--- GOAL OF THE EXERCISE ---
What's required is a verbatim printout of all the data.

--- INPUT DATA ---
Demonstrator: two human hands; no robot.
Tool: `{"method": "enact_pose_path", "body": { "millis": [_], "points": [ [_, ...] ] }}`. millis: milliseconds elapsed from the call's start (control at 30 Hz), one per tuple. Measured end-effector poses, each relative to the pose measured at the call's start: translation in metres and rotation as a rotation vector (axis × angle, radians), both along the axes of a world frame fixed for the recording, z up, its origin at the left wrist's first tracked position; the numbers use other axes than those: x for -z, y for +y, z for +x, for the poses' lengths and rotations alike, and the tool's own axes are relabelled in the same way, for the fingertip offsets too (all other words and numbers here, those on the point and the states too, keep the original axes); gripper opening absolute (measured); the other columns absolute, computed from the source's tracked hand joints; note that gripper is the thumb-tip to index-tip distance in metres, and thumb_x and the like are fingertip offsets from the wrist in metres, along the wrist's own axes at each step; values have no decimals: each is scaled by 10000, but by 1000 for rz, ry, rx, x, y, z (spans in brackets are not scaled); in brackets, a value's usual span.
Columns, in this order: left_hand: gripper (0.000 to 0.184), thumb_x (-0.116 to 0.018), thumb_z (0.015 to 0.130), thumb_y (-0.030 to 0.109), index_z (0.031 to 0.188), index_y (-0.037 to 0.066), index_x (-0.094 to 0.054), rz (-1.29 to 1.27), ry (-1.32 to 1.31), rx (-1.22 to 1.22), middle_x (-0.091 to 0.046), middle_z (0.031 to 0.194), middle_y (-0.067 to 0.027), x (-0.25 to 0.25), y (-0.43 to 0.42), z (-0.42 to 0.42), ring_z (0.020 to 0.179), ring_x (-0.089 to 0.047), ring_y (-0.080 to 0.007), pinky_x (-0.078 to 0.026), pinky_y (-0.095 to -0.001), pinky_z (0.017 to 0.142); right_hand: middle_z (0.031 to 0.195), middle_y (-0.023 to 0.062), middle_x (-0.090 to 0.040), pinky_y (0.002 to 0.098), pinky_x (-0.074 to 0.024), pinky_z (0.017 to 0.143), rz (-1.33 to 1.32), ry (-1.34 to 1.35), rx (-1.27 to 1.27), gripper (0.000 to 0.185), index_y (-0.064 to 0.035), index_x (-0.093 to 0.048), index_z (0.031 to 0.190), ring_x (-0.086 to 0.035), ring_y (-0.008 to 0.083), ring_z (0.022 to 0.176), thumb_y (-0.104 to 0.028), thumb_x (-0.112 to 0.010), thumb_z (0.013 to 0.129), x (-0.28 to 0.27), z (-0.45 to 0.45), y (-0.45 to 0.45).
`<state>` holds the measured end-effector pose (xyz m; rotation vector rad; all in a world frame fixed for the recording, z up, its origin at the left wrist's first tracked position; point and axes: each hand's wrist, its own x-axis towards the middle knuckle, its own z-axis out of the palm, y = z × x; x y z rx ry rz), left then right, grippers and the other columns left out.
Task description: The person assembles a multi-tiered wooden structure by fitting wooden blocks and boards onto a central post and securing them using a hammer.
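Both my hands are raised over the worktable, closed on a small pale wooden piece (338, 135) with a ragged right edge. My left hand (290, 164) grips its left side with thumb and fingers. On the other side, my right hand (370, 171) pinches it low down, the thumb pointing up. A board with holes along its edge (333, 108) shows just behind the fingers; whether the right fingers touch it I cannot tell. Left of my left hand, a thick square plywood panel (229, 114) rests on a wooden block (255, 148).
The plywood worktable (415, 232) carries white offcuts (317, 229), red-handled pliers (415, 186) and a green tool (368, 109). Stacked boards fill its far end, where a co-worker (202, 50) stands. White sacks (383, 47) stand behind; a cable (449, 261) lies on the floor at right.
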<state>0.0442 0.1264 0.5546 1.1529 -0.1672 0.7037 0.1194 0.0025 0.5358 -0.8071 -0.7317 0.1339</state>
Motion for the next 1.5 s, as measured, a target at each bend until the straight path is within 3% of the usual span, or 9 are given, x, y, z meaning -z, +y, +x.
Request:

--- OUTPUT FOR THIS EXERCISE ---
Demonstrator: two human hands; no robot.
Tool: `{"method": "enact_pose_path", "body": { "millis": [_], "points": [ [_, ...] ] }}`. millis: milliseconds elapsed from the call's start (control at 30 Hz), one per tuple. Measured end-effector poses, each relative to the pose measured at the call's start: translation in metres and rotation as a rotation vector (axis × angle, radians), both along the axes of a world frame fixed for the recording, z up, its origin at the left wrist's first tracked position; the numbers use other axes than those: x for -z, y for +y, z for +x, for the poses' lengths and rotations alike, and the tool's own axes are relabelled in the same way, for the fingertip offsets too (all other words and numbers here, those on the point and the states too, keep the original axes); gripper opening absolute (measured); the other columns absolute, computed from the source's tracked hand joints; note that gripper is the thumb-tip to index-tip distance in metres, and thumb_x and the like are fingertip offsets from the wrist in metres, along the wrist's own axes at each step; values have no decimals: each is scaled by 10000, but by 1000 for rz, ry, rx, x, y, z (spans in brackets are not scaled); in brackets, a value's usual span.
Columns, in this order: left_hand: gripper (0.000 to 0.184), thumb_x (-0.116 to 0.018), thumb_z (0.015 to 0.130), thumb_y (-0.030 to 0.109), index_z (0.031 to 0.188), index_y (-0.037 to 0.066), index_x (-0.094 to 0.054), rz (-1.29 to 1.27), ry (-1.32 to 1.31), rx (-1.22 to 1.22), middle_x (-0.091 to 0.046), middle_z (0.031 to 0.194), middle_y (-0.067 to 0.027), x (-0.25 to 0.25), y (-0.43 to 0.42), z (-0.42 to 0.42), ring_z (0.020 to 0.179), ring_x (-0.089 to 0.047), ring_y (-0.080 to 0.007), pinky_x (-0.078 to 0.026), pinky_y (-0.095 to -0.001), pinky_z (0.017 to 0.142); right_hand: middle_z (0.031 to 0.195), middle_y (-0.023 to 0.062), middle_x (-0.090 to 0.040), pinky_y (0.002 to 0.098), pinky_x (-0.074 to 0.024), pinky_z (0.017 to 0.143), rz (-1.33 to 1.32), ry (-1.34 to 1.35), rx (-1.27 to 1.27), gripper (0.000 to 0.185), index_y (-0.064 to 0.035), index_x (-0.093 to 0.048), index_z (0.031 to 0.190), ring_x (-0.086 to 0.035), ring_y (-0.008 to 0.083), ring_z (0.022 to 0.176), thumb_y (-0.104 to 0.028), thumb_x (-0.112 to 0.010), thumb_z (0.013 to 0.129), x (-0.28 to 0.27), z (-0.45 to 0.45), y (-0.45 to 0.45).
`<state>` holds the measured end-effector pose (xyz m; rotation vector rad; all in a world frame fixed for the recording, z up, its origin at the left wrist's first tracked position; point and axes: each hand's wrist, its own x-axis towards the middle knuckle, its own z-axis out of the palm, y = z × x; x y z rx ry rz), left then right, grippers and the other columns left out.
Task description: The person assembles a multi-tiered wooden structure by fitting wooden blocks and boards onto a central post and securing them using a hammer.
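Both my hands are raised over the worktable, closed on a small pale wooden piece (338, 135) with a ragged right edge. My left hand (290, 164) grips its left side with thumb and fingers. On the other side, my right hand (370, 171) pinches it low down, the thumb pointing up. A board with holes along its edge (333, 108) shows just behind the fingers; whether the right fingers touch it I cannot tell. Left of my left hand, a thick square plywood panel (229, 114) rests on a wooden block (255, 148).
The plywood worktable (415, 232) carries white offcuts (317, 229), red-handled pliers (415, 186) and a green tool (368, 109). Stacked boards fill its far end, where a co-worker (202, 50) stands. White sacks (383, 47) stand behind; a cable (449, 261) lies on the floor at right.
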<state>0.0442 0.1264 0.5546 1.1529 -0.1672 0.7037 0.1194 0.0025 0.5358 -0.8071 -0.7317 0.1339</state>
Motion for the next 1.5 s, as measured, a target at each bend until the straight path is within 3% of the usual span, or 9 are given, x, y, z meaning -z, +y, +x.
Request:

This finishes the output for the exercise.